The Maize and squash agricultural revolution began to spread north towards the current United States. During the Late ARchaic period, almost 3000 years ago, intensive maize agriculture began in the American Southwest. These agriculture societies lived in large Villages, and built large terraces and canals to feed their crops, however the theory of optimal foraging can better explain the variation in the distribution of domestication as ecological factors also affected its spread. To sum it all up, the complex process involving the spread of domestication took its own sweet time.

In the southwest United States, maize agriculture was taken up by hunter-gatherers who had taken the trade from those farmers moving north. In many of these cases, large villages were formed, whereas in others, temporary living environments were upheld. This is in direct comparison to what occured on the Eastern Coast of North America, in which hunter gatherer groups managed to domesticate a number of plant species even before maize agriculture became prevalent, though it still may exist that this type of agricultural architecture had preceded actual village establishments.

This complex process of agriculture was adapted to local societies in different ways, and did not have any immediate effects on those societies. This is different from what had occured in Europe through which the indigenous people played an active role in the usage of agriculture. It seems that in much of Africa, that the use of domestication for animals was used before plants, and that these animals had been successfully integrated into mobile societies called pastoral societies. Though it is clear that domesticated animals existed in such societies which did not utilize plants around 8000 years ago.

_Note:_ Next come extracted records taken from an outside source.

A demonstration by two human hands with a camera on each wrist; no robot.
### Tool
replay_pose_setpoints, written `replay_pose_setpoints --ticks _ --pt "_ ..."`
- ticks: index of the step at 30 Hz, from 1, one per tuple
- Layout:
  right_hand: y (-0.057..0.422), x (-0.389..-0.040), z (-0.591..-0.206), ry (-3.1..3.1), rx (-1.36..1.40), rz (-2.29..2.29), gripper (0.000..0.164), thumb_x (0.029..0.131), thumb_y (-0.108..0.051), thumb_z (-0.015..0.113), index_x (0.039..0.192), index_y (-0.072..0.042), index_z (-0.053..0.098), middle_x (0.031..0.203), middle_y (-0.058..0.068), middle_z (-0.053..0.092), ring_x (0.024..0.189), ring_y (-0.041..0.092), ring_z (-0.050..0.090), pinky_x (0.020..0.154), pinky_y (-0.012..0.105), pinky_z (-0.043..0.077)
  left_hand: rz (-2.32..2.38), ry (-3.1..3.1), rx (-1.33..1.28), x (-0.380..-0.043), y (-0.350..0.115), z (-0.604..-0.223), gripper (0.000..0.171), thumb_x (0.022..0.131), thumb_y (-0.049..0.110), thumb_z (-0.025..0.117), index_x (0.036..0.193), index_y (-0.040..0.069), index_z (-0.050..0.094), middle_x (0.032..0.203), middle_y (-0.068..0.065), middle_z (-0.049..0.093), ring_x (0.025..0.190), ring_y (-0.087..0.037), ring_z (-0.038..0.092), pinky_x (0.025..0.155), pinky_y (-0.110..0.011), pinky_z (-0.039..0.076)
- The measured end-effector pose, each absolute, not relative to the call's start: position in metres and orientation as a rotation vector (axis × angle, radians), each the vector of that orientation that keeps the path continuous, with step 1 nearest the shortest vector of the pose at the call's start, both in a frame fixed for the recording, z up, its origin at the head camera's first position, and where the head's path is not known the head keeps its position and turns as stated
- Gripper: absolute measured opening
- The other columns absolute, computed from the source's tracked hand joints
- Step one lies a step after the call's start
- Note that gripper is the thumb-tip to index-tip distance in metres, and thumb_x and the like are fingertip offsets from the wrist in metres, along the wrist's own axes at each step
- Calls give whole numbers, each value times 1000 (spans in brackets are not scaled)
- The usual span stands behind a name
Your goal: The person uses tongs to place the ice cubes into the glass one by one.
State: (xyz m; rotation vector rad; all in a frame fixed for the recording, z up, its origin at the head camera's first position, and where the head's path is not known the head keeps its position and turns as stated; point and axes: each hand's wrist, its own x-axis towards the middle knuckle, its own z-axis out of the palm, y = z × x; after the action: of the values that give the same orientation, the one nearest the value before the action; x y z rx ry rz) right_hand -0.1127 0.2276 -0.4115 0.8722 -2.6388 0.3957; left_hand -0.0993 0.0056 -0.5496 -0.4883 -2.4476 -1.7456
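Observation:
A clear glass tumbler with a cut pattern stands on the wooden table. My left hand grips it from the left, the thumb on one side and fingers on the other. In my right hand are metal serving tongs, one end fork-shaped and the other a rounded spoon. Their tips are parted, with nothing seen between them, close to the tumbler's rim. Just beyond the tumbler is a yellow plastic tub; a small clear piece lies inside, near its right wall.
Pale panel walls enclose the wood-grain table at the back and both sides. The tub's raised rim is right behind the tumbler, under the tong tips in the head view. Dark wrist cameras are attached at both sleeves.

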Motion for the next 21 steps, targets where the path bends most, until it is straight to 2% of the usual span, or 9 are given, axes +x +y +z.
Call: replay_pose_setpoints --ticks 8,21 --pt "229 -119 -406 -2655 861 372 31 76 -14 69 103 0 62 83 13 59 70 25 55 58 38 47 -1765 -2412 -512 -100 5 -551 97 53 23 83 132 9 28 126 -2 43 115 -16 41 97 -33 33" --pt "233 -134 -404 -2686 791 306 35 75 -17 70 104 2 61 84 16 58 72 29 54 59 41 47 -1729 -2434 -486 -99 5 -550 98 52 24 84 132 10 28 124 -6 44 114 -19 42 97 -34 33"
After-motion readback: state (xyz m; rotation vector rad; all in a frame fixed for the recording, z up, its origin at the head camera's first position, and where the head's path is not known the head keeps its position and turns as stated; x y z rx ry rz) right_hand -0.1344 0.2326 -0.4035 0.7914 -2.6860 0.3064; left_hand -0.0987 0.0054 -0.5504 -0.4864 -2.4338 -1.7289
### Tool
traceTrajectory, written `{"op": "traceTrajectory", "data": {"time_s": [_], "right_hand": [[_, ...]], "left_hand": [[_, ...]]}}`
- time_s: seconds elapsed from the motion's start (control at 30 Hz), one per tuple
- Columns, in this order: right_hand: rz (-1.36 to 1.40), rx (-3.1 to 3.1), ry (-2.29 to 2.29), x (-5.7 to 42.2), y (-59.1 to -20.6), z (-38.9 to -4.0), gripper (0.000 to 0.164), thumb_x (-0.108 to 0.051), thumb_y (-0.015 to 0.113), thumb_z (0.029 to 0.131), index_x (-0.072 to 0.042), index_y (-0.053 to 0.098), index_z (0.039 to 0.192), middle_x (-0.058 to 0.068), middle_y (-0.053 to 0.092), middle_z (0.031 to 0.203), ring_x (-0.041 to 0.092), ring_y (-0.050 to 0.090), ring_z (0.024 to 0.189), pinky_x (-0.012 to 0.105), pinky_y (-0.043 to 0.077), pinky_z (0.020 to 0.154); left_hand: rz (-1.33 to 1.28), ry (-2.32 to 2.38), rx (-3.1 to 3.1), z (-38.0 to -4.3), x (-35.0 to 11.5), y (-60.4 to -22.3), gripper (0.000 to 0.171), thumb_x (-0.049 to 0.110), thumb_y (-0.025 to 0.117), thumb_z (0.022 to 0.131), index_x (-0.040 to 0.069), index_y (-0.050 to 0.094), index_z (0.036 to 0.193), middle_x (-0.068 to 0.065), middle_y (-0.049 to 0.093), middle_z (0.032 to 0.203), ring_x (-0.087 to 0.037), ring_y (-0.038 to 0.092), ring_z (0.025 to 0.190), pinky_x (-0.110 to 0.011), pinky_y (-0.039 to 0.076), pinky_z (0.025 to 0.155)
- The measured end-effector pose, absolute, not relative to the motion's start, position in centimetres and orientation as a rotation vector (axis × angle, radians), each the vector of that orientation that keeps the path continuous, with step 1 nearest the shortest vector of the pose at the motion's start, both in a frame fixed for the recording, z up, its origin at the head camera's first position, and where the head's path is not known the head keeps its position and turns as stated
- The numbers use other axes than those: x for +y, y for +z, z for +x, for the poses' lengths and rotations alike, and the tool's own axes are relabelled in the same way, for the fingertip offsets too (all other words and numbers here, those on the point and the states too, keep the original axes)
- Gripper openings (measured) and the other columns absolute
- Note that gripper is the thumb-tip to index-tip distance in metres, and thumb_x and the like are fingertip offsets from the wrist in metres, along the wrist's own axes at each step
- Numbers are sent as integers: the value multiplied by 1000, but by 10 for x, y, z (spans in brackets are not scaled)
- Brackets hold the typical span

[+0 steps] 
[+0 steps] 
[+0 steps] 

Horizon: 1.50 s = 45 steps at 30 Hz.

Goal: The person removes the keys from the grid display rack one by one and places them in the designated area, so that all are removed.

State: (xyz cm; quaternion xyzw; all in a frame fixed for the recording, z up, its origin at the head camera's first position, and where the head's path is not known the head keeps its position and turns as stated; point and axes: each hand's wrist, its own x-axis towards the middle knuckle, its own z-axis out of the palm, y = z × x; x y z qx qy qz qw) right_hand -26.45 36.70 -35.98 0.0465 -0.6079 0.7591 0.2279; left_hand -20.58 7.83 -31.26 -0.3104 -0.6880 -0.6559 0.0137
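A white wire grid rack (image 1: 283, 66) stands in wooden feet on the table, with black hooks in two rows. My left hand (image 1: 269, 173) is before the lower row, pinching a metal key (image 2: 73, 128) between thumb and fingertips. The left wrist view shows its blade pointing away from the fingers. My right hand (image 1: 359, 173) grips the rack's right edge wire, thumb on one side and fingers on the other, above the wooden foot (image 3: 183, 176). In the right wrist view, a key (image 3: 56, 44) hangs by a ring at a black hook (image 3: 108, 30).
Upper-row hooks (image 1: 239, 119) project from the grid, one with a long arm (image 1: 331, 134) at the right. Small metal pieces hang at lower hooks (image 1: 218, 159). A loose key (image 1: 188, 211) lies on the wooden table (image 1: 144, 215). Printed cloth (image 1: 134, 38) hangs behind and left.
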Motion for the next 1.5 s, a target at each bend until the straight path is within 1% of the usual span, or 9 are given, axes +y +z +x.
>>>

Another interesting occurence was the creation of pottery in the form of small jar, with imprinted designs. Many of the communities of New Guinea were found to have indigenously domesticated crops of yams, bananas, and possibly sugarcane. Though they were not found to have domesticated pigs, even though the exchange of pigs became an essential element in gaining power. IN comparison to other cases of domestication, New Guinea is very poorly understood. The transition for these people from hunting-gathering to agriculture was both slow along with the fact that only plants became involved.

The use of Ground Stone Tool Technology became prevalent as well as the introduction of pottery, though pottery had no usefuleness in the agricultural system of the day. Much the same as what had occured in Africa, the creation of Pottery came long bfore the development of Agriculture. Just like in the MIddle East and in Africa, Hunter-Gatherer’s lived in large settlements and constructed houses. It was found that the domestication of plants and animals occured at the same time as well as the accompanying rise in population.

It is a current theory, that domestication is directly linked to the formation of large villages. During the Neolithic period, human society began to transform with the advent of agriculture, and the domestication of animals. In all of the regions above, the transition to agriculture was gradual and not sudden. Villages were created before the advent of agriculture in China, Africa, and the Eastern Asia, but not in Mesoamerica, the Ande’s or in New Guinea. The creation of Pottery occured before domestication in Africa and China, but not till much later in the other regions.

Plants were also domesticated before animals in the middle east, New Guinea, and after animals in Africa, and the Ande’s, but only at the same time as Animals in China. The development, spread, and persistence in agriculture and domestication involves both biology, human nature, ecology, and the natural organization oh human societies. I feel that in this way we can see the flexibility which is required when communities undergo the necessary change towards the domestication of plants and animals.